Application of Prior Jurisprudence to Chagos Islands Advisory Opinion
As the UK is a member of the UN, it could be argued that it has also given, in a general way, its consent to exercise of the Court’s advisory jurisdiction. Also, it could be argued that since, like the Western Sahara case and the Wall Advisory Opinion, the matter relates to decolonization, and the exercise of the principle of self-determination, the General Assembly is undoubtedly competent to deal with the issue and might wish to have legal advice on how to do so.
In saying that the question posed to the Court deals with a bilateral matter, what the UK seems to be arguing is that it is not one in respect of which the General Assembly is actually seeking to exercise its competence (or at least was not actually exercising its competence, beyond the competence to request the opinion). It was noted by the British permanent representative that the General Assembly had not discussed the matter for decades. So the argument would be that this case is different from the Western Sahara case where the Court stated [at para. 34] that: “There is in this case a legal controversy, but one which arose during the proceedings of the General Assembly and in relation to matters with which it was dealing. It did not arise independently in bilateral relations.” In other words, it could be argued that the Assembly had not in fact been treating the Chagos Islands situation as a continuing case of decolonization and had more or less closed the file on that issue. The British argument could be that the issue is not one that arose in the work of the Assembly but rather arose bilaterally and was then brought to the Assembly solely for the purpose of obtaining this opinion or settling the bilateral dispute.

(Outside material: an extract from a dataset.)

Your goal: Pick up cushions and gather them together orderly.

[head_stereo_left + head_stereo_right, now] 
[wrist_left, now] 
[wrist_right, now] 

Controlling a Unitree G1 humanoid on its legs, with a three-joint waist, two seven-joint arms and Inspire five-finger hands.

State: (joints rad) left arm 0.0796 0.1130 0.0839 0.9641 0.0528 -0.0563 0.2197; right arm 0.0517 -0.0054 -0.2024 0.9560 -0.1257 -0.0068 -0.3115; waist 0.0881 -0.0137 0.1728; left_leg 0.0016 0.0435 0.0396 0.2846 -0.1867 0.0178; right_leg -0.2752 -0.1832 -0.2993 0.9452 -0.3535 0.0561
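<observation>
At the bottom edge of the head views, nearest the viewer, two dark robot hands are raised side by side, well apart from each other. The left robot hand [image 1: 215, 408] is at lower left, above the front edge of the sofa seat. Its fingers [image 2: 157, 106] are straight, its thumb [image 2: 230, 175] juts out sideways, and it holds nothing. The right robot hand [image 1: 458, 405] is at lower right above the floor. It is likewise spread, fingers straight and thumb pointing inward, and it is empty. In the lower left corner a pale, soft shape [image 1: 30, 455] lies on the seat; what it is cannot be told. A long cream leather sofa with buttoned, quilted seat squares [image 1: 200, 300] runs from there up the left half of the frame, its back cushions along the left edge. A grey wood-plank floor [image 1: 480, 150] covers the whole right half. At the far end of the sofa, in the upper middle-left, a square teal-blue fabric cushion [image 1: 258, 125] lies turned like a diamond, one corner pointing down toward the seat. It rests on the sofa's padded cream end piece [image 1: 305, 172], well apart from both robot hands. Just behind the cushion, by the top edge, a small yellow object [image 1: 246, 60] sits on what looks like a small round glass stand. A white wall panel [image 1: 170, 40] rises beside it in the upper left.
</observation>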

What the Court might have to decide is whether it is for the Court to indicate whether the answer sought will actually be useful to the Assembly (and useful beyond any role the Assembly might play in settling a dispute between States), or whether that is a matter for the Assembly to decide upon for itself. If the latter, the very request by the Assembly of the opinion would probably be determinative of the question.

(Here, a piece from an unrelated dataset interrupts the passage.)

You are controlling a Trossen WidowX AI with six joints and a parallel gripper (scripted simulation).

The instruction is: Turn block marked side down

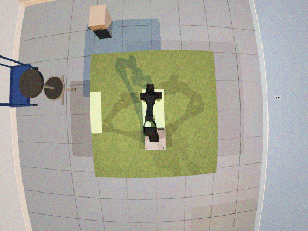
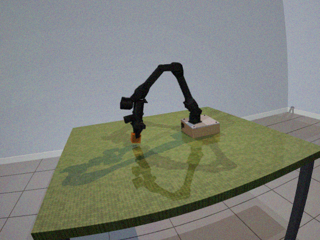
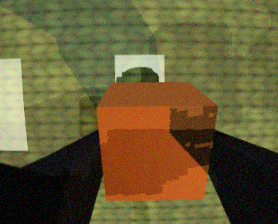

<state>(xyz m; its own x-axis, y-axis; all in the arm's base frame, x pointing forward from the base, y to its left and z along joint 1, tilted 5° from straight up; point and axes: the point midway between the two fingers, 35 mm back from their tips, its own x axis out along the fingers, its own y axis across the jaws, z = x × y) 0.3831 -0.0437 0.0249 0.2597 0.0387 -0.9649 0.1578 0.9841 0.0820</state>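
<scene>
The orange block is between the fingers of my gripper, which is shut on it and points down. In the exterior view a small gap shows under the block, so it seems to be held slightly above the green table. In the wrist view one large orange face and a narrower, darker one show, with uneven dark patches that look like shadows. No clear mark can be made out on them. The arm hides the block in the top view.
The arm's box-shaped base stands on the table behind the gripper. A pale bright rectangle shows at the table's left edge in the top view. Shadows of the arm cross the table. A blue chair is beyond the table.
</scene>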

Two important questions remain, and will likely remain even after the Court considers the request for an Advisory Opinion on the Chagos Islands. The first is whether the Eastern Carelia precedent is, in the UN era, so limited in scope so as to be paid lip service merely in order to be distinguished and dismissed. The second is whether the Court’s discretion to refuse to give an Advisory Opinion which it has jurisdiction to deal with has been so self-circumscribed by the Court as to only be resorted to in absolutely exceptional and self-evident cases of circumvention of the consent principle—an extreme situation which will necessarily imply if not bad faith, then at least an obvious lapse in judgment on the part of the organ requesting the opinion. Whether this is one such case in the Court’s opinion remains to be seen.